Given two different strings S1 and S2 (S1 != S2) is it possible that:
SHA1(S1) == SHA1(S2)
is True?
The goal I am trying to achieve is to hash some sensitive ID string (possibly joined together with some other fields like parent ID), so that I can use the hash value as an ID instead (for example in the database).
Example:
Resource ID: X123 Parent ID: P123
I don't want to expose the nature of my resource identifies to allow client to see "X123-P123".
Instead I want to create a new column hash("X123-P123"), let's say it's AAAZZZ. Then the client can request resource with id AAAZZZ and not know about my internal id's etc.
If you think about it, sha1 output has 160 bits. There are more than 2^160 possible files, therefore there must be multiple (infinitely many) potential files that have the same hashes.

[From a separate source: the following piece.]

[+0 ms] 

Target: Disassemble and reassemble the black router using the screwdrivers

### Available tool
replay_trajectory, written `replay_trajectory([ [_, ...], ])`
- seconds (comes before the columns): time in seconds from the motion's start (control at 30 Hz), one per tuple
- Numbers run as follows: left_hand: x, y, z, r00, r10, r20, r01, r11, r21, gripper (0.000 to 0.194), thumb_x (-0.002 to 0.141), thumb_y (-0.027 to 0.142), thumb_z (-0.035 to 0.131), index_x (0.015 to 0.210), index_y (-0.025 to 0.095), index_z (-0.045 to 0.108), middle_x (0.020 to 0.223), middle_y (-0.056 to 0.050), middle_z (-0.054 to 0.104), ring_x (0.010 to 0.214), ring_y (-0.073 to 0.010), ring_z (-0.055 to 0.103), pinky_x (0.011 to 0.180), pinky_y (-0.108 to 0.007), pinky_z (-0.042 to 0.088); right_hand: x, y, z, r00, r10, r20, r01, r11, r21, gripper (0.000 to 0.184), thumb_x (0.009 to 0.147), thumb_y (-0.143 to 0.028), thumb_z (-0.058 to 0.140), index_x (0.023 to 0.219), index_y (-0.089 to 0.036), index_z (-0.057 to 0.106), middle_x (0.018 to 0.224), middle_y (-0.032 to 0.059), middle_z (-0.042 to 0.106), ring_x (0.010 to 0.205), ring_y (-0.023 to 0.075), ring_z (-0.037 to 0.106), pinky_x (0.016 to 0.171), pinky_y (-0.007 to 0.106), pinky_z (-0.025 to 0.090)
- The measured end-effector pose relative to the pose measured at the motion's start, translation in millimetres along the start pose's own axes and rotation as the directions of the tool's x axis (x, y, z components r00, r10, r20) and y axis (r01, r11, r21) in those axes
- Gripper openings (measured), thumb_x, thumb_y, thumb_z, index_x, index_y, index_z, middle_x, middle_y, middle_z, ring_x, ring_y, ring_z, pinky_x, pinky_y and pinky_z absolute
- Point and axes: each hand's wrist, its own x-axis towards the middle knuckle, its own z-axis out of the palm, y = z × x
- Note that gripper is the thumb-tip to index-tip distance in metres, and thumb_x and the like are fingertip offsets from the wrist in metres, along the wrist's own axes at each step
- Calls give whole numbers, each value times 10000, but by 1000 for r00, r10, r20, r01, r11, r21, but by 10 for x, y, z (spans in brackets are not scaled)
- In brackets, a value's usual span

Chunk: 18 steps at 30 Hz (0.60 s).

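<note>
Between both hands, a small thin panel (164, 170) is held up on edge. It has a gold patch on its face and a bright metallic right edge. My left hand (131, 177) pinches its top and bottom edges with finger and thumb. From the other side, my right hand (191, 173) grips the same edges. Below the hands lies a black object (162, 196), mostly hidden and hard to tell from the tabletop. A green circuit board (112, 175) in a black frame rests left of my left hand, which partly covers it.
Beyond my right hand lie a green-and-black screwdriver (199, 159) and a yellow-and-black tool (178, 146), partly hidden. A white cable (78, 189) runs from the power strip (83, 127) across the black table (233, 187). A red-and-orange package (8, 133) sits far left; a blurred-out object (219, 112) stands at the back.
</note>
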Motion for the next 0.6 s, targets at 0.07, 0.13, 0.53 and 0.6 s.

SHA1 is a message hashing or digest algorithm where it generates a 160-bit unique value from the input. The size of the input does not matter, because SHA1 always generates a message hash of the same size, which is 160 bits.
SHA1 generates an almost-unique 160-bit (20-byte) signature for a text. There is a good description on Wikipedia; see below for the source code. A hash is not 'encryption' – it cannot be decrypted back to the original text (it is a 'one-way' cryptographic function, and is a fixed size for any size of source text).
What you describe is called a collision. Collisions necessarily exist, since SHA-1 accepts many more distinct messages as input that it can produce distinct outputs (SHA-1 may eat any string of bits up to 2^64 bits, but outputs only 160 bits; thus, at least one output value must pop up several times). This observation is valid for any function with an output smaller than its input, regardless of whether the function is a "good" hash function or not.
Assuming that SHA-1 behaves like a "random oracle" (a conceptual object which basically returns random values, with the sole restriction that once it has returned output v on input m, it must always thereafter return v on input m), then the probability of collision, for any two distinct strings S1 and S2, should be 2^(-160). Still under the assumption of SHA-1 behaving like a random oracle, if you collect many input strings, then you shall begin to observe collisions after having collected about 2^80 such strings.
(That's 2^80 and not 2^160 because, with 2^80 strings you can make about 2^159 pairs of strings. This is often called the "birthday paradox" because it comes as a surprise to most people when applied to collisions on birthdays. See the Wikipedia page on the subject.)
Now we strongly suspect that SHA-1 does not really behave like a random oracle, because the birthday-paradox approach is the optimal collision searching algorithm for a random oracle. Yet there is a published attack which should find a collision in about 2^63 steps, hence 2^17 = 131072 times faster than the birthday-paradox algorithm. Such an attack should not be doable on a true random oracle. Mind you, this attack has not been actually completed, it remains theoretical (some people tried but apparently could not find enough CPU power)(Update: as of early 2017, somebody did compute a SHA-1 collision with the above-mentioned method, and it worked exactly as predicted). Yet, the theory looks sound and it really seems that SHA-1 is not a random oracle. Correspondingly, as for the probability of collision, well, all bets are off.
As for your third question: for a function with a n-bit output, then there necessarily are collisions if you can input more than 2^n distinct messages, i.e. if the maximum input message length is greater than n. With a bound m lower than n, the answer is not as easy. If the function behaves as a random oracle, then the probability of the existence of a collision lowers with m, and not linearly, rather with a steep cutoff around m=n/2. This is the same analysis than the birthday paradox. With SHA-1, this means that if m < 80 then chances are that there is no collision, while m > 80 makes the existence of at least one collision very probable (with m > 160 this becomes a certainty).
Note that there is a difference between "there exists a collision" and "you find a collision". Even when a collision must exist, you still have your 2^(-160) probability every time you try. What the previous paragraph means is that such a probability is rather meaningless if you cannot (conceptually) try 2^160 pairs of strings, e.g. because you restrict yourself to strings of less than 80 bits.
Yes it is possible because of the pigeon hole principle.
Most hashes (also sha1) have a fixed output length, while the input is of arbitrary size. So if you try long enough, you can find them.
However, cryptographic hash functions (like the sha-family, the md-family, etc) are designed to minimize such collisions. The best attack known takes 2^63 attempts to find a collision, so the chance is 2^(-63) which is 0 in practice.